WHAT TO WORK ON: Look through the data below and return each line where "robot" appears.

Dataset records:

..........

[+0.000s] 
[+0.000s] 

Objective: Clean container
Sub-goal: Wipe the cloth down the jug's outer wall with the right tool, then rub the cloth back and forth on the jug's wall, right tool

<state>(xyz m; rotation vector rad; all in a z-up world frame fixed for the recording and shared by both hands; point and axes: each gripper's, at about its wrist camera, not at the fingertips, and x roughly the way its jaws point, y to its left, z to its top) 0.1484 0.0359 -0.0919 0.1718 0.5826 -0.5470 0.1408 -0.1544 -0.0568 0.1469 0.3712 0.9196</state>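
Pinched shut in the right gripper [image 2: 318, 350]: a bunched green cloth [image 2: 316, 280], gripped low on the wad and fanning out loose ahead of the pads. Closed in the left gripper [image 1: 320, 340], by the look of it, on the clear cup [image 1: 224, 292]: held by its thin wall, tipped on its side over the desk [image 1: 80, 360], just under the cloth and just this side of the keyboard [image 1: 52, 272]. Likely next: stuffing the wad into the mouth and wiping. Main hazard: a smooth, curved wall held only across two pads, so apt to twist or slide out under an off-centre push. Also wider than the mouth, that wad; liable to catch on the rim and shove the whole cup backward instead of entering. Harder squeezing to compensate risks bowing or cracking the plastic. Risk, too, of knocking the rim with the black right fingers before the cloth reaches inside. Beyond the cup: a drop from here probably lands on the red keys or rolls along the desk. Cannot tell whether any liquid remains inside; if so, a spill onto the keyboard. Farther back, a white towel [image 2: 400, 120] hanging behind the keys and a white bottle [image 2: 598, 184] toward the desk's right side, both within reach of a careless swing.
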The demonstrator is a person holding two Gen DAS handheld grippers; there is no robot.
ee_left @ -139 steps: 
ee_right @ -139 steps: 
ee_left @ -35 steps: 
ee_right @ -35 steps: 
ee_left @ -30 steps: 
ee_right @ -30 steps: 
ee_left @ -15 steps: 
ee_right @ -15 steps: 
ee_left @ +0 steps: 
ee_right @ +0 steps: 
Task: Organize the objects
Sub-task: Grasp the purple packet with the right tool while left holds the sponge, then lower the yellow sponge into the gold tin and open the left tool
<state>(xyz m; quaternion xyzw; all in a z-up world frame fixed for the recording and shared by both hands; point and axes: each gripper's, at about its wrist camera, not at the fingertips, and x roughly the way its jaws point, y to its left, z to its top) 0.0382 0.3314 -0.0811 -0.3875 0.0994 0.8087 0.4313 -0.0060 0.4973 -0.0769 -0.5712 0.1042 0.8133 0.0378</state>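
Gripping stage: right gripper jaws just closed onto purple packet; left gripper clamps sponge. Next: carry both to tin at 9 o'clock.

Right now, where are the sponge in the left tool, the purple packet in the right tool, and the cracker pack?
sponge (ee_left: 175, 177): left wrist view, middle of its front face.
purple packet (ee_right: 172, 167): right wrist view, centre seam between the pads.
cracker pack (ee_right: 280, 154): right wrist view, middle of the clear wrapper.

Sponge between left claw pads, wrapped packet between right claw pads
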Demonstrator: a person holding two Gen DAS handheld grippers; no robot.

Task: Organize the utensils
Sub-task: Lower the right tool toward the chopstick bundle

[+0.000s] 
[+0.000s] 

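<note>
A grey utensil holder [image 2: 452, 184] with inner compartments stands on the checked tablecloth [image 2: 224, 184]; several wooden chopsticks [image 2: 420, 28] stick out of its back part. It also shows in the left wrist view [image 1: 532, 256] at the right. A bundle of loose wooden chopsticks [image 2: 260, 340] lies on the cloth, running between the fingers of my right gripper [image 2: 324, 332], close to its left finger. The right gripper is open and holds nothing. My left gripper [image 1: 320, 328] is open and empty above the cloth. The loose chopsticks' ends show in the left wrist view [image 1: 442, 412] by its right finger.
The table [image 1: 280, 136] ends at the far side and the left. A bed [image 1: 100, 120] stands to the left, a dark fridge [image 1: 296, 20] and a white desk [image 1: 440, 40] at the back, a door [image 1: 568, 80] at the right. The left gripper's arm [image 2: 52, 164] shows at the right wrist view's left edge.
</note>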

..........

RESPONSE:
The demonstrator is a person holding two Gen DAS handheld grippers; there is no robot.
Demonstrator: a person holding two Gen DAS handheld grippers; no robot.

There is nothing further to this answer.